§ **Required work**
Please make an exact copy of the listing, without the pictures.

§ **Data extract**
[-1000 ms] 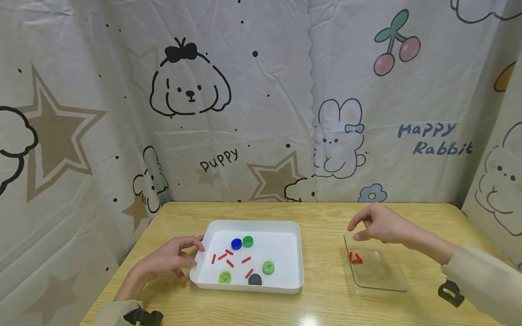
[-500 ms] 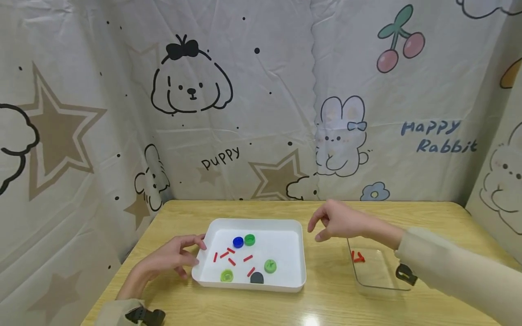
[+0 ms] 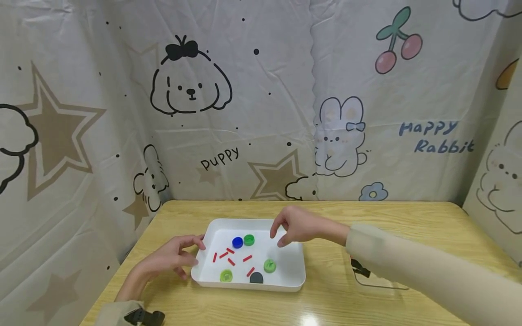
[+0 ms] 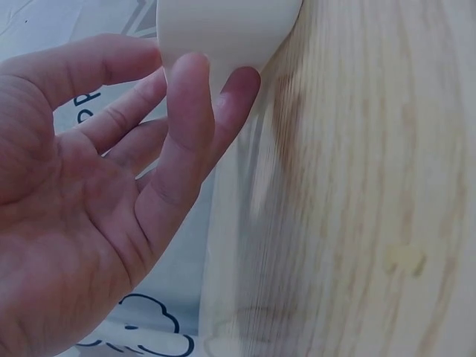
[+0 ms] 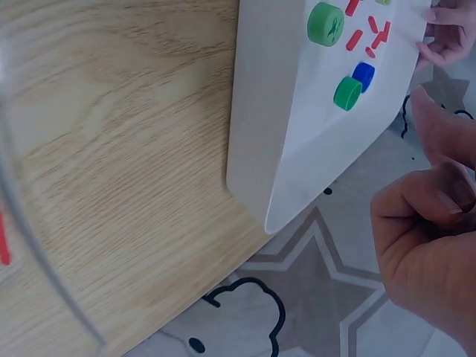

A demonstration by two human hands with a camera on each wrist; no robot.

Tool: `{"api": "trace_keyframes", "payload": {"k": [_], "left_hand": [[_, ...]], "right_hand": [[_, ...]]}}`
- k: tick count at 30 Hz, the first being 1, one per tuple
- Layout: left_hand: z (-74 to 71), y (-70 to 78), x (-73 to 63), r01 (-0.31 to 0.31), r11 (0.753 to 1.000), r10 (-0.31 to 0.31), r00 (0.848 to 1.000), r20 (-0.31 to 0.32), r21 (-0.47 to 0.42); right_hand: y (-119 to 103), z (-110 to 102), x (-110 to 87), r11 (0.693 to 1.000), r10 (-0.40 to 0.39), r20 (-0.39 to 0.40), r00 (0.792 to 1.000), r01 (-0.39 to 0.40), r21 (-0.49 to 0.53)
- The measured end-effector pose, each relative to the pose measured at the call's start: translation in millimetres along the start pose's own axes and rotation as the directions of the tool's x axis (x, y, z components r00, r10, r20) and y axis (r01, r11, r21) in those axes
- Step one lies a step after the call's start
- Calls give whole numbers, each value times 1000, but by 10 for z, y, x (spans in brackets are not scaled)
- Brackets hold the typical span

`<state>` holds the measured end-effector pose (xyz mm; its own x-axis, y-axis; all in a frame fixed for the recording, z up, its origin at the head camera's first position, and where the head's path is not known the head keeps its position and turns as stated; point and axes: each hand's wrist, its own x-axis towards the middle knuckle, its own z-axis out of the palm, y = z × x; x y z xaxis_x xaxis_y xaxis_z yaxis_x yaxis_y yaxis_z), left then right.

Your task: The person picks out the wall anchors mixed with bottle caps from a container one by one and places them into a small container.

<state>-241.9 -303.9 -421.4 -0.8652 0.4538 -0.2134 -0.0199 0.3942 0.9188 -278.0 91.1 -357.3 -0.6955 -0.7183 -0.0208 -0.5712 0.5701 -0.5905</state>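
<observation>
A white tray (image 3: pixel 291 274) holds several short red sticks (image 3: pixel 247 258), a blue cap (image 3: pixel 237 242) touching a green cap (image 3: pixel 248 240), a light green cap (image 3: pixel 269 266), a yellow-green cap (image 3: pixel 226 275) and a dark rounded piece (image 3: pixel 256 277). My left hand (image 3: pixel 177 254) holds the tray's left side, its fingertips at the rim and outer wall, as the left wrist view shows too. Over the tray's right part hovers my right hand (image 3: pixel 299 224), thumb and index finger apart, the others curled in, nothing between them.
A clear container (image 3: pixel 381 286) stands right of the tray, mostly hidden under my right sleeve. In the right wrist view a red piece (image 5: pixel 4 238) shows inside it. A printed curtain (image 3: pixel 277 113) hangs behind the wooden table (image 3: pixel 334 290).
My right hand has moved left, from above the clear container to above the tray, and its sleeve now covers much of that container. The left hand stays at the tray.
</observation>
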Motion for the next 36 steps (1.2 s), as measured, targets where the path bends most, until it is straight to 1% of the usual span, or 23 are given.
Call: {"api": "trace_keyframes", "payload": {"k": [2, 6, 10, 13, 18, 25, 28, 36], "left_hand": [[-1, -5, -11, -2, 1000, 2, 1000, 0, -1], [-9, -9, -28, -10, 1000, 10, 1000, 1, 1], [-8, 1, -28, -12, 1000, 12, 1000, 0, 3], [-7, 6, -30, -11, 1000, 11, 1000, 2, 1], [-5, 1, -29, -9, 1000, 9, 1000, 8, 2], [-18, 8, -8, -6, 1000, 6, 1000, 9, 3], [-22, 16, -6, -7, 1000, 7, 1000, 12, 3], [-13, 20, -19, 7, 1000, -7, 1000, 3, 7]], "right_hand": [[-27, 44, 86, 1000, 2, 18, 1000, -2, -1], [-52, 132, 240, 1000, -21, 57, 998, 20, 8], [-58, 207, 352, 999, -34, 93, 995, 32, 19], [-65, 274, 419, 999, -39, 105, 994, 36, 33], [-61, 406, 500, 998, -44, 117, 992, 39, 41], [-31, 506, 581, 999, 30, 142, 989, -35, 32], [-21, 533, 619, 998, 49, 150, 987, -53, 22], [-11, 620, 736, 1000, 21, 156, 988, -17, -27]]}}
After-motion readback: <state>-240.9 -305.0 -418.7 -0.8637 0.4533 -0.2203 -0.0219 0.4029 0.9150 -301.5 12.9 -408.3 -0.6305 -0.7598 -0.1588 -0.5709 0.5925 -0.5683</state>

§ **Exercise answer**
[-1000 ms] 
[-500 ms] 
[+0 ms] 
[+0 ms] 
[+0 ms] 

A demonstration by two human hands with a camera on each wrist; no robot.

Tool: `{"api": "trace_keyframes", "payload": {"k": [_], "left_hand": [[_, ...]], "right_hand": [[_, ...]]}}`
- k: tick count at 30 Hz, the first being 1, one per tuple
- Layout: left_hand: z (-74 to 71), y (-70 to 78), x (-73 to 63), r01 (-0.31 to 0.31), r11 (0.753 to 1.000), r10 (-0.31 to 0.31), r00 (0.848 to 1.000), r20 (-0.31 to 0.32), r21 (-0.47 to 0.42); right_hand: y (-119 to 103), z (-110 to 102), x (-110 to 87), r11 (0.693 to 1.000), r10 (-0.40 to 0.39), r20 (-0.39 to 0.40), r00 (0.792 to 1.000), r01 (-0.39 to 0.40), r21 (-0.49 to 0.53)
- The measured end-effector pose, each relative to the pose measured at the call's start: translation in millimetres along the start pose's own axes and rotation as the directions of the tool's x axis (x, y, z components r00, r10, r20) and y axis (r01, r11, r21) in those axes
- Step one lies a step after the call's start
- Calls give whole numbers, each value times 1000, but by 10 for z, y, x (spans in brackets are not scaled)
- Brackets hold the typical span

`<state>` holds the measured end-effector pose (xyz mm; its own x-axis, y-axis; all in a frame fixed for the recording, z up, its origin at the head camera's first position, and where the head's path is not known the head keeps its position and turns as stated; point and axes: each hand's wrist, its own x-axis towards the middle knuckle, its own z-axis out of the palm, y = z × x; x y z xaxis_x xaxis_y xaxis_z yaxis_x yaxis_y yaxis_z), left then right.

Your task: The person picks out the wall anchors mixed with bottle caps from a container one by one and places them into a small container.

<state>-241.9 -303.9 -421.4 -0.8652 0.4538 -0.2134 -0.0199 0.3942 0.9188 -278.0 91.1 -357.3 -0.6955 -0.7183 -0.0208 -0.5712 0.5701 -0.5905</state>
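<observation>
A white tray (image 3: pixel 291 274) holds several short red sticks (image 3: pixel 247 258), a blue cap (image 3: pixel 237 242) touching a green cap (image 3: pixel 248 240), a light green cap (image 3: pixel 269 266), a yellow-green cap (image 3: pixel 226 275) and a dark rounded piece (image 3: pixel 256 277). My left hand (image 3: pixel 177 254) holds the tray's left side, its fingertips at the rim and outer wall, as the left wrist view shows too. Over the tray's right part hovers my right hand (image 3: pixel 299 224), thumb and index finger apart, the others curled in, nothing between them.
A clear container (image 3: pixel 381 286) stands right of the tray, mostly hidden under my right sleeve. In the right wrist view a red piece (image 5: pixel 4 238) shows inside it. A printed curtain (image 3: pixel 277 113) hangs behind the wooden table (image 3: pixel 334 290).
My right hand has moved left, from above the clear container to above the tray, and its sleeve now covers much of that container. The left hand stays at the tray.
</observation>
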Motion for the next 36 steps (1.2 s), as measured, targets where the path bends most, until it is straight to 1% of the usual span, or 23 are given.
Call: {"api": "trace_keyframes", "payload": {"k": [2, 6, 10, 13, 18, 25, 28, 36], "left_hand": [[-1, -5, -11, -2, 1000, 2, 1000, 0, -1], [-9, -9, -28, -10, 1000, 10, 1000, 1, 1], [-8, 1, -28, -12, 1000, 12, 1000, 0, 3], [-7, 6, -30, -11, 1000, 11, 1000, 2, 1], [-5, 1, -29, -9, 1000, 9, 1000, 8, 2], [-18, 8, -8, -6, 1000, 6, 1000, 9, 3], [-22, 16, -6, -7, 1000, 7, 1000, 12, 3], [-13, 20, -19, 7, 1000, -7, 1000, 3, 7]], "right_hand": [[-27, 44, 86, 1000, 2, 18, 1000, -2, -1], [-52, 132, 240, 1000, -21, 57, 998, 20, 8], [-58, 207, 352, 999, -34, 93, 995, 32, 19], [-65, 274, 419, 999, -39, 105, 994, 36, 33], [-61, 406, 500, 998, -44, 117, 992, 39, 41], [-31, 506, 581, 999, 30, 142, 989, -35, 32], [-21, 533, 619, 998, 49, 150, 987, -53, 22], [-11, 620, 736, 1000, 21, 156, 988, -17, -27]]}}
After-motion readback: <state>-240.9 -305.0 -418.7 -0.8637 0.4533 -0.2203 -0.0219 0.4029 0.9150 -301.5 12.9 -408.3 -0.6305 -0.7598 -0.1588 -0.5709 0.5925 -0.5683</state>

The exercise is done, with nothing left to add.